Demystifying AWS NACL
Apart from EC2 Security Group(s), a crucial distributed firewall component of AWS VPC is Network Access Control List or Network ACL. The idea is dead simple, what Security Groups does to your individual EC2 instances, NACL does (well, somewhat) to your VPC Subnets.
AWS NACL documentation picks up a dramatic start with:
A network access control list (ACL) is an optional layer of security for your VPC that acts as a firewall for controlling traffic in and out of one or more subnets.

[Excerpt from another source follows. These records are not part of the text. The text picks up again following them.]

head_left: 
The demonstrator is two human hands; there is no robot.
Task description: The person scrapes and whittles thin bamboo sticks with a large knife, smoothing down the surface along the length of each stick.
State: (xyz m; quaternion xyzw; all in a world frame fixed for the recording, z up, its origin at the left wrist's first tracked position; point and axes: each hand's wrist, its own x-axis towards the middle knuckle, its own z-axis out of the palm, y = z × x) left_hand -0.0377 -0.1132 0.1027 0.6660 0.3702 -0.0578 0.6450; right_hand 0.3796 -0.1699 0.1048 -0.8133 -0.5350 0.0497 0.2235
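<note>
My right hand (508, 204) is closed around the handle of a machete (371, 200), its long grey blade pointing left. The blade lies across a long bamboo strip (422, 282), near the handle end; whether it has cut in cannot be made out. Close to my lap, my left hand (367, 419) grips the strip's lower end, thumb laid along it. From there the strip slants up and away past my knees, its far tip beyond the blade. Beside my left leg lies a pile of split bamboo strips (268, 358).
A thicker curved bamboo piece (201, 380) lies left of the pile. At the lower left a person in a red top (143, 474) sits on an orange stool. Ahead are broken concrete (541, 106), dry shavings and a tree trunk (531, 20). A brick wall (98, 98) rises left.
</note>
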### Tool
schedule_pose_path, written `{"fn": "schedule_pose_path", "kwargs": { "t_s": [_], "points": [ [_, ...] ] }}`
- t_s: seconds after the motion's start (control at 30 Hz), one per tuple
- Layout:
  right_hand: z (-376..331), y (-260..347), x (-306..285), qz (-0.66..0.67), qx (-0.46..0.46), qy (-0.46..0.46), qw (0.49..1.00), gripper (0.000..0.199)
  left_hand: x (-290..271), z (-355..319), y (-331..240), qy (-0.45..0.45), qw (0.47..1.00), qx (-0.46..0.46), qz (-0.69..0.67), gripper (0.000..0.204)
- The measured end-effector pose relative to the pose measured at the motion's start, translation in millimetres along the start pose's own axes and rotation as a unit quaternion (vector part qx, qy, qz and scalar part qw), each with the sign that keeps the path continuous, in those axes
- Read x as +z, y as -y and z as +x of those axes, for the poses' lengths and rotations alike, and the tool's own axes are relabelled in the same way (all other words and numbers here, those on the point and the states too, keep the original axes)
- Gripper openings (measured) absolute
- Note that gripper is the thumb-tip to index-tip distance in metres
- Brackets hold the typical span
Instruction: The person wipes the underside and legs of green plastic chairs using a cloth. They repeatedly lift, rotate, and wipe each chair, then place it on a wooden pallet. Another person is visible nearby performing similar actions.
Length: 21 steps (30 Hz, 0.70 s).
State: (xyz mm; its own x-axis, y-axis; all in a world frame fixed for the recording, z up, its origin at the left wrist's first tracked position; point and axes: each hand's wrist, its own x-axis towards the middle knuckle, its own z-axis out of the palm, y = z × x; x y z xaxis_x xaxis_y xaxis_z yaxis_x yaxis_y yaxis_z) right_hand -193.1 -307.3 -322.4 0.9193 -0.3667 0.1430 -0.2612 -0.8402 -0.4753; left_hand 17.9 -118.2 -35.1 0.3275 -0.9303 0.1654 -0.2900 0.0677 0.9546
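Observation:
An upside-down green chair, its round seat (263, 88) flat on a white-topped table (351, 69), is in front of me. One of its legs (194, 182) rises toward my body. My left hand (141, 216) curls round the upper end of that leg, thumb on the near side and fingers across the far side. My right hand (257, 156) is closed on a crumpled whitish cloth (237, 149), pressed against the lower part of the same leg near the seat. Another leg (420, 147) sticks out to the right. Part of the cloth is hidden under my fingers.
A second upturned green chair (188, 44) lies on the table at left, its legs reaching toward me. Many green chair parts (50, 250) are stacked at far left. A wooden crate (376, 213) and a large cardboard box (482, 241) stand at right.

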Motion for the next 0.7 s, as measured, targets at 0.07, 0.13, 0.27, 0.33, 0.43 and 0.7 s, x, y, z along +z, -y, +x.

Well, what they also mention implementing this optional layer actually brings a generic security flavor in the architecture.
Network ACLs act as a firewall for associated subnets, controlling both inbound and outbound traffic at the subnet level.
What it brings to the plate that Security Groups don’t? Well, besides being stateless firewall of Subnets, Network ACLs can block specific IP Address, where Security Groups fail.
Before we begin, it would be a real bliss if you’re already familiar with the following
- Launching an EC2 Instance into desired Subnet — To make it Public/Private.
- Using EC2 KeyPairs(.pem) to SSH into EC2 Instances
- SSH Agent Forwarding — To access other Instances without manually carrying the KeyPair
- Able to setup Custom VPC, Routing Tables for routing traffic into and from VPC
- Concept of Ephemeral Ports (try not to skip this one)
- Using OpenSSH on Linux (that’s what I’ll be using throughout)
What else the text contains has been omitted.